Each line of the material that mentions the word "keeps" is to be copied.
[DATA SECTION Boundary: Start]
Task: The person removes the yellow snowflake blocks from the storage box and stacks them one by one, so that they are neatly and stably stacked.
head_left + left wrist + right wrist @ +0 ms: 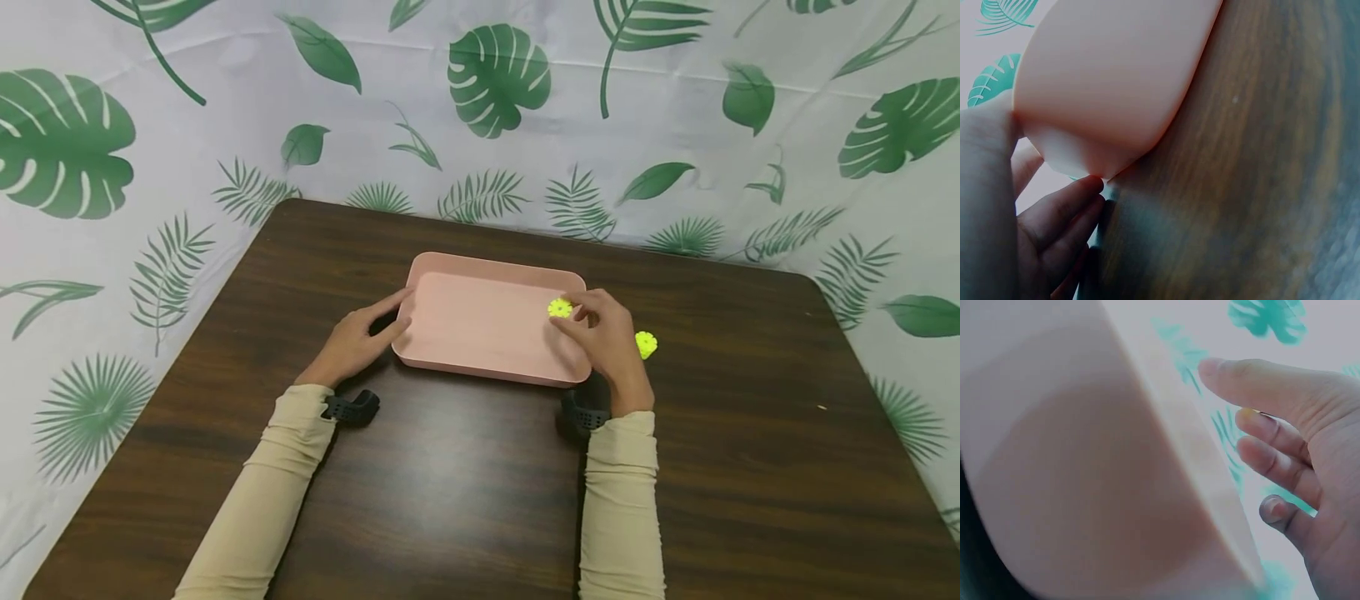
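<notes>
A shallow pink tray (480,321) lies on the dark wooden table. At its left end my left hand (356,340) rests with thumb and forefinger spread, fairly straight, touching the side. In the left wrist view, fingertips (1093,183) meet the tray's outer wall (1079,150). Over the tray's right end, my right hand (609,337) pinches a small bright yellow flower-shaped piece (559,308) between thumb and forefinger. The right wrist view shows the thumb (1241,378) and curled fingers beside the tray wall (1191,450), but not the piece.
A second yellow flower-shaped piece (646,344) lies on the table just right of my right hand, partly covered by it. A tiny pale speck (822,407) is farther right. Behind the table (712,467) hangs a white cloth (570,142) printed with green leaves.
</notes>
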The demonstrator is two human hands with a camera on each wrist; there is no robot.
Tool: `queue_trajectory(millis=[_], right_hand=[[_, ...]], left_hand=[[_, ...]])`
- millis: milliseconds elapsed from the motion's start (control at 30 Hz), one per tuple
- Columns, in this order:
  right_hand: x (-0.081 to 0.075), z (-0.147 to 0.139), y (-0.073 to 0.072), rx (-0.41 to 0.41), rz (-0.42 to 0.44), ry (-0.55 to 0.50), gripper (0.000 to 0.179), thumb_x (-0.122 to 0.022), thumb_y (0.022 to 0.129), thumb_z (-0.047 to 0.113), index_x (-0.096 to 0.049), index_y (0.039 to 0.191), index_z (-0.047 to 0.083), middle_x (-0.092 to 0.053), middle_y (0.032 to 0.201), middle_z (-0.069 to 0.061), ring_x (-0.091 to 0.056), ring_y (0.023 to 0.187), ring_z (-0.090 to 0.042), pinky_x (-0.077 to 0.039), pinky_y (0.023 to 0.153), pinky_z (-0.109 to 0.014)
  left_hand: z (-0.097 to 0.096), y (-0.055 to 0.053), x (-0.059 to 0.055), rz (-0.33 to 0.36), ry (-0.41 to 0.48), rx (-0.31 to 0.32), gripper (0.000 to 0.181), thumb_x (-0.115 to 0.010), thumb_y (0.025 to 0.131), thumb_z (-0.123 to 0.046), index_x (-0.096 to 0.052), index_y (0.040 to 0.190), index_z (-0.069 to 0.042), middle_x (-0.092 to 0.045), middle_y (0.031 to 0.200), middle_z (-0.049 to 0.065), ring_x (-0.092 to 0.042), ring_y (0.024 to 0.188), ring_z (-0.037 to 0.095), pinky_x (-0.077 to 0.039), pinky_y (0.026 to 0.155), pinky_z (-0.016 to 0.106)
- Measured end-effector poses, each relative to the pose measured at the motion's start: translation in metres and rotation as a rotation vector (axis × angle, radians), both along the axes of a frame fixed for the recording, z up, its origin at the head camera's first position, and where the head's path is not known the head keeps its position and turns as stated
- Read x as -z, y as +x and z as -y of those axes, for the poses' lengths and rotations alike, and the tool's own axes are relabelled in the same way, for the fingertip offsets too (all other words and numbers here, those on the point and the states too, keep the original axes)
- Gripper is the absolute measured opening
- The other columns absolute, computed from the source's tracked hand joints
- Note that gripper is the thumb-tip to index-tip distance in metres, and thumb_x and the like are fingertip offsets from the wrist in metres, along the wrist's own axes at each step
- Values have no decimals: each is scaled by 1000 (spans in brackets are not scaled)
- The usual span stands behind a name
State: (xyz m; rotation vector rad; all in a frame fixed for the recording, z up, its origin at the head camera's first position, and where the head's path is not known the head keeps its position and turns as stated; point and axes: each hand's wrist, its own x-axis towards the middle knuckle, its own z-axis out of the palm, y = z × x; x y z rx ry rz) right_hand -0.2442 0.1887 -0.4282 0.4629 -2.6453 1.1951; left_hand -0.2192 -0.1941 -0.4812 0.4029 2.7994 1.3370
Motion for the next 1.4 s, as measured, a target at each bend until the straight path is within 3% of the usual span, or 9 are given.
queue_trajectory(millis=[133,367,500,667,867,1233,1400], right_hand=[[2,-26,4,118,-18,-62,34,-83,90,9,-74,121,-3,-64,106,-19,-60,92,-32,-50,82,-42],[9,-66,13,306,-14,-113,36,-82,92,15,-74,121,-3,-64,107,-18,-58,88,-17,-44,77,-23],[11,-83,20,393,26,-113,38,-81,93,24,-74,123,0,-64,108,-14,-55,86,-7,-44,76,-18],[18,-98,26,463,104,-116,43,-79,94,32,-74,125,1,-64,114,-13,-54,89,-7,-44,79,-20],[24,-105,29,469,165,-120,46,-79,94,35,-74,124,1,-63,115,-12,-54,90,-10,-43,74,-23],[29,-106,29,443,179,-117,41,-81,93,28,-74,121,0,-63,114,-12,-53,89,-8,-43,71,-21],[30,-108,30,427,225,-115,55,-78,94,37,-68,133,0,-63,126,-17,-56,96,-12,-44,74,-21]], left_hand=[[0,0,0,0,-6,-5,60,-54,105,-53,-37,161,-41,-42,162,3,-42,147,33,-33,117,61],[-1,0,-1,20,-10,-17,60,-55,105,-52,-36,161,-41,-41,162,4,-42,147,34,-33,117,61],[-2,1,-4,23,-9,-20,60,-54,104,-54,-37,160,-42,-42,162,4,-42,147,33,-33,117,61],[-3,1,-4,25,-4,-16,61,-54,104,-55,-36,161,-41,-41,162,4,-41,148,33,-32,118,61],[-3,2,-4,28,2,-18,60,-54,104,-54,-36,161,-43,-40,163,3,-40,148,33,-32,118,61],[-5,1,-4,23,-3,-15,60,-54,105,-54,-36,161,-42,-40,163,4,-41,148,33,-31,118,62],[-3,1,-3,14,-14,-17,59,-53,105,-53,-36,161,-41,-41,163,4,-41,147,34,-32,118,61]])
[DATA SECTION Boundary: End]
TASK ANSWER:
- Measured end-effector poses, each relative to the pose measured at the motion's start: translation in metres and rotation as a rotation vector (axis × angle, radians), both along the axes of a frame fixed for the recording, z up, its origin at the head camera's first position, and where the head's path is not known the head keeps its position and turns as stated
State: (xyz m; rotation vector rad; all in a frame fixed for the recording, z up, its origin at the head camera's first position, and where the head's path is not known the head keeps its position and turns as stated; point and axes: each hand's wrist, its own x-axis towards the middle knuckle, its own z-axis out of the palm, y = z × x; x y z rx ry rz) right_hand -0.2442 0.1887 -0.4282 0.4629 -2.6453 1.1951; left_hand -0.2192 -0.1941 -0.4812 0.4029 2.7994 1.3370

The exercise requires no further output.